Check Your Clip Leads

[Matthias] bought cheap clip leads online and, wisely, decided to check them. We’ve had the same experience that he’s had. Sometimes, these cheap leads are crimped and don’t make good contact. However, you can usually solder them and completely fix them. Not this time, however, as you can see in the video below.

The resistance for the leads was a bit on the high side, which is usually a sure sign of this problem. But soldering didn’t really make a big difference. A homemade clip lead, for example, read under 20 milliohms, but a test lead from the new batch read about 260 milliohms even after being soldered.
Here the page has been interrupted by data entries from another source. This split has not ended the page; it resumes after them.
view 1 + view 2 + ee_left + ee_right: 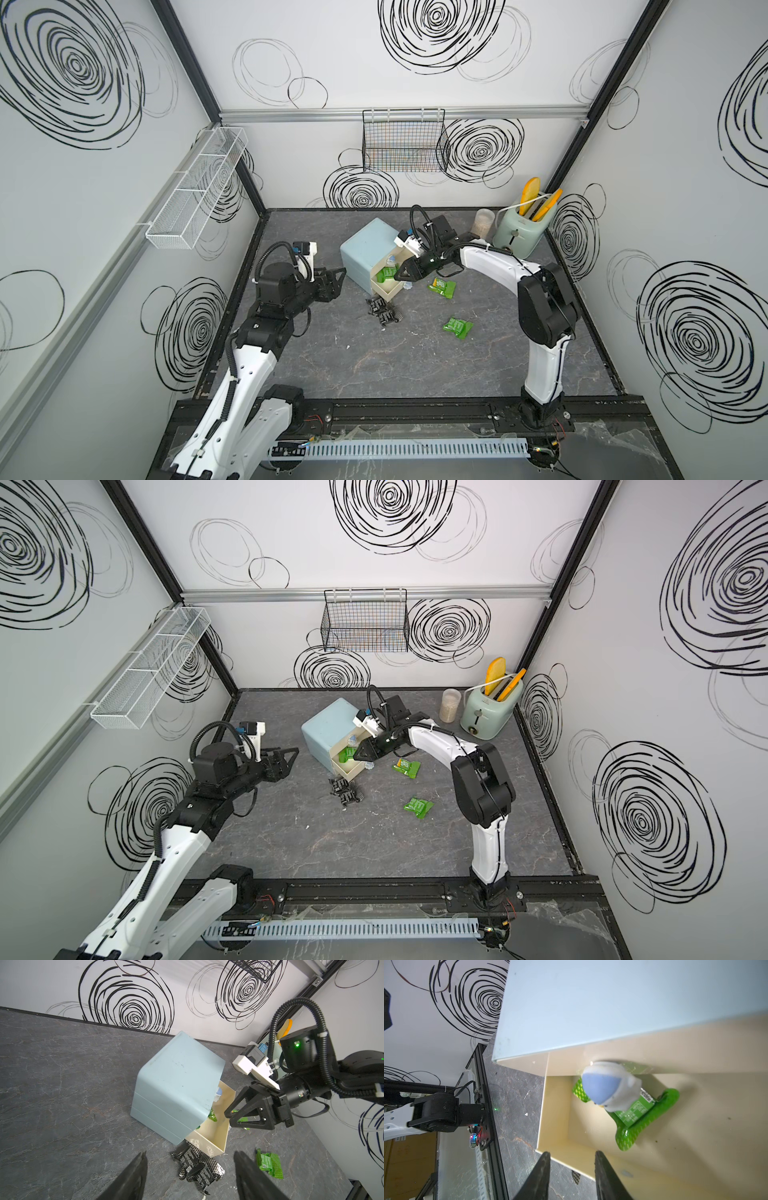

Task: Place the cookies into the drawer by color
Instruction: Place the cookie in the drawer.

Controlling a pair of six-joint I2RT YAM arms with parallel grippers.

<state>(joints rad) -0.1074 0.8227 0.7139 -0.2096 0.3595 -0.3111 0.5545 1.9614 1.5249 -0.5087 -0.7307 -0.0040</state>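
Note:
The pale-blue cabinet (pixel 363 249) stands mid-table with one cream drawer (pixel 390 291) pulled out. A green cookie (pixel 643 1120) lies inside that drawer, partly hidden behind a bluish knob (pixel 607 1086). My right gripper (pixel 572 1159) hovers at the drawer's rim, open, with nothing between its fingers. Two more green cookies (pixel 441 286) (pixel 457 327) lie on the table to the right. A heap of black cookies (pixel 197 1165) sits just in front of the drawer. My left gripper (pixel 190 1154) is open and empty, left of the cabinet, facing the black heap.
A mint-green toaster (pixel 521 232) with yellow slices and a clear cup (pixel 483 222) stand at the back right. A black wire basket (pixel 405 141) hangs on the back wall. A white mesh shelf (pixel 195 195) hangs on the left wall.

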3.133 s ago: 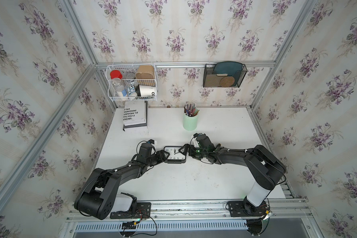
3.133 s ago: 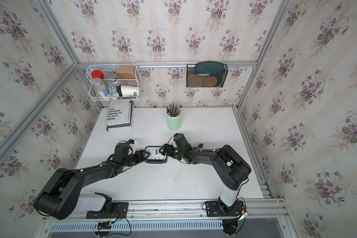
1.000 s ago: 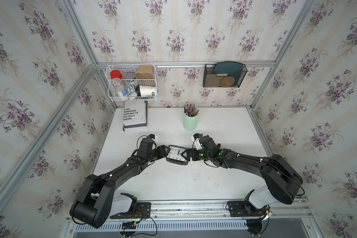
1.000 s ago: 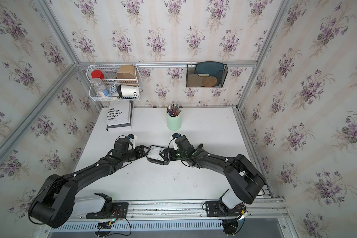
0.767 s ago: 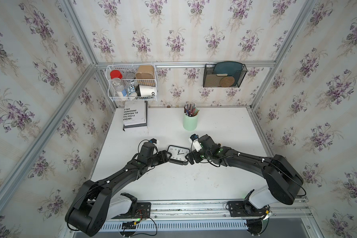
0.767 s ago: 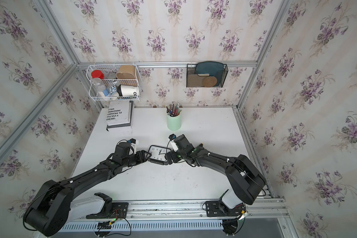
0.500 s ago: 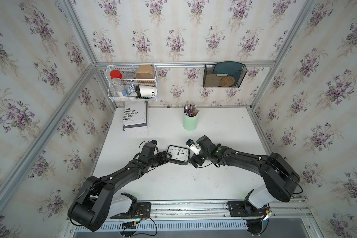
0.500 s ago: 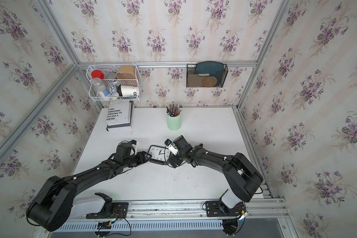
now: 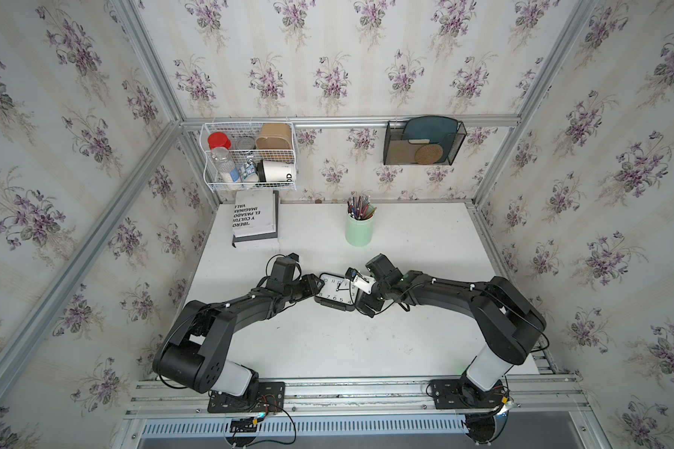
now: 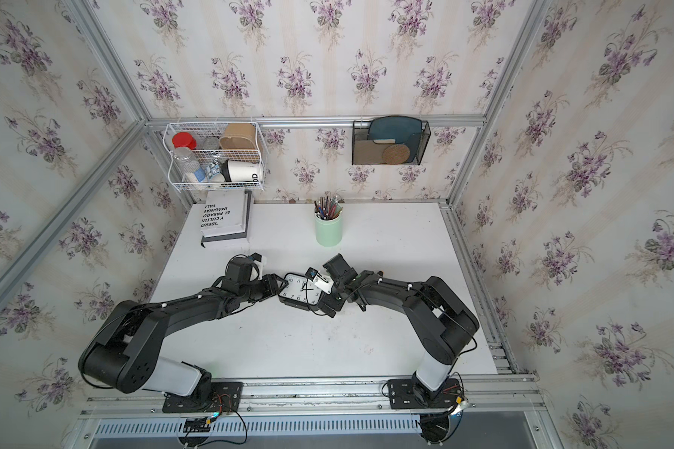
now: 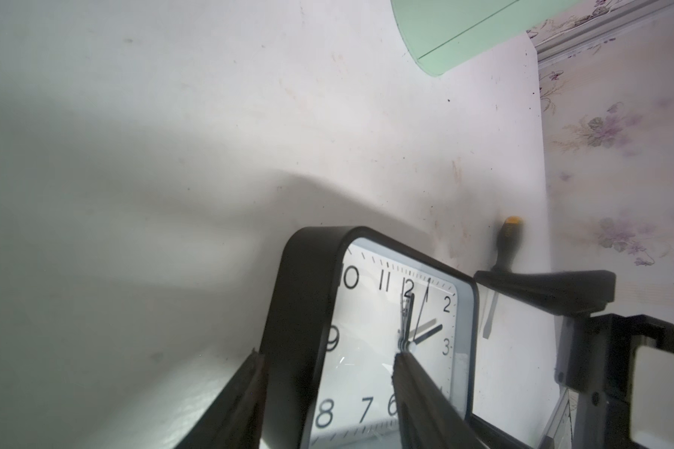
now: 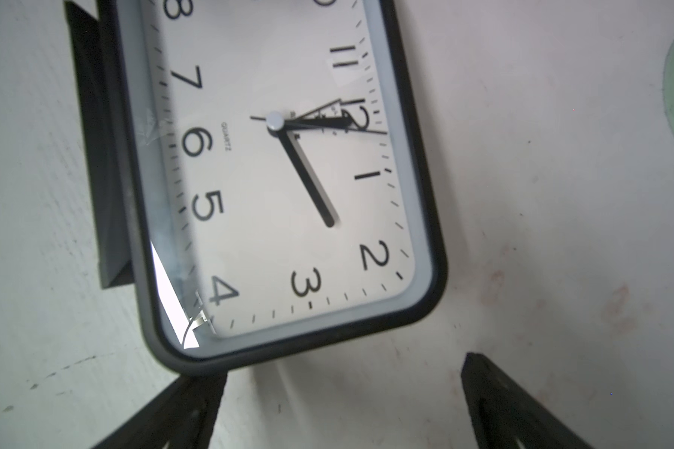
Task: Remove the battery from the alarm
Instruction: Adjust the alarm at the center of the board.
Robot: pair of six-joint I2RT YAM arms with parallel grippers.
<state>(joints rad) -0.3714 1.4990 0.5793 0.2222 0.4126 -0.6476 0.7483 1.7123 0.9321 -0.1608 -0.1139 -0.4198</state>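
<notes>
The alarm (image 9: 337,291) (image 10: 300,290) shows face up and tilted at mid-table in both top views, between the two arms. My left gripper (image 9: 316,287) (image 11: 327,353) is shut on its nine-o'clock edge: one finger lies against the black side, the other across the white face (image 11: 397,311). My right gripper (image 9: 362,295) (image 12: 341,369) stands open at the three-o'clock end, with one finger touching the corner by the 4 and bare table between the fingers. The alarm's (image 12: 281,163) back is turned away. The battery is hidden.
A black-handled, orange-tipped screwdriver (image 11: 508,237) lies on the table beyond the alarm. A green pencil cup (image 9: 360,231) stands behind it, with a book (image 9: 255,221) at the back left. A wire basket (image 9: 250,159) and a black mesh holder (image 9: 423,142) hang on the rear wall.
The alarm has turned over from back up to face up and now leans tilted. My left gripper has narrowed onto its edge. The right gripper stayed open beside it.
</notes>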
A thermal camera indicated the problem was actually the wire. At first, he thought the wire was just very thin. While it was thin, that wasn’t the real problem. The wire looked normal enough, but sanding the wire showed that it might be only copper-coated. Turns out, a magnet would grip the clip leads meaning they were iron wires coated with copper.

We were amazed at how many leads he was able to find with iron in them, primarily those with clips on at least one end. Oddly, mouse cables were also magnetic.

So, the lesson is to test the resistance and pass a magnet over those wires. Depending on your application, a few hundred milliohms might not matter. But you should at least know that some of your clip leads may have an order-of-magnitude difference in conductivity.

If you need an easy milliohmeter, there are plenty of options. You can even just haywire something up on a breadboard, or — like in the video — use a 1A current and measure millivolts.

53 thoughts on “Check Your Clip Leads

  1. I ended up junking the “fake” wire, and reusing the clips with pieces of regular hookup wire. If the clips were bad, replaced them with some good quality Japanese small alligator clips I found cheaply on line..The lack of aggro dealing with flaky leads is worth the effort!

      1. I bought some really good leads from an eBay seller years ago… Copper clips and proper copper wire with silicone insulation… Both light and heaver duty leads. The difference here was he advertised them as high quality clip leads, and had all the details and photos to back it up. Other clip leads haven’t been worth what I paid for them, really, as they have cause more problems than been any use.

  2. “a few milliohms”… heh, one of his leads measured 600mohms. a 0.6V drop over less than 3ft.
    Imagine a USB cable like this, 1.2V at 2A charging your phone… each direction. 5V is now 2.6? That’s a dead LiIon.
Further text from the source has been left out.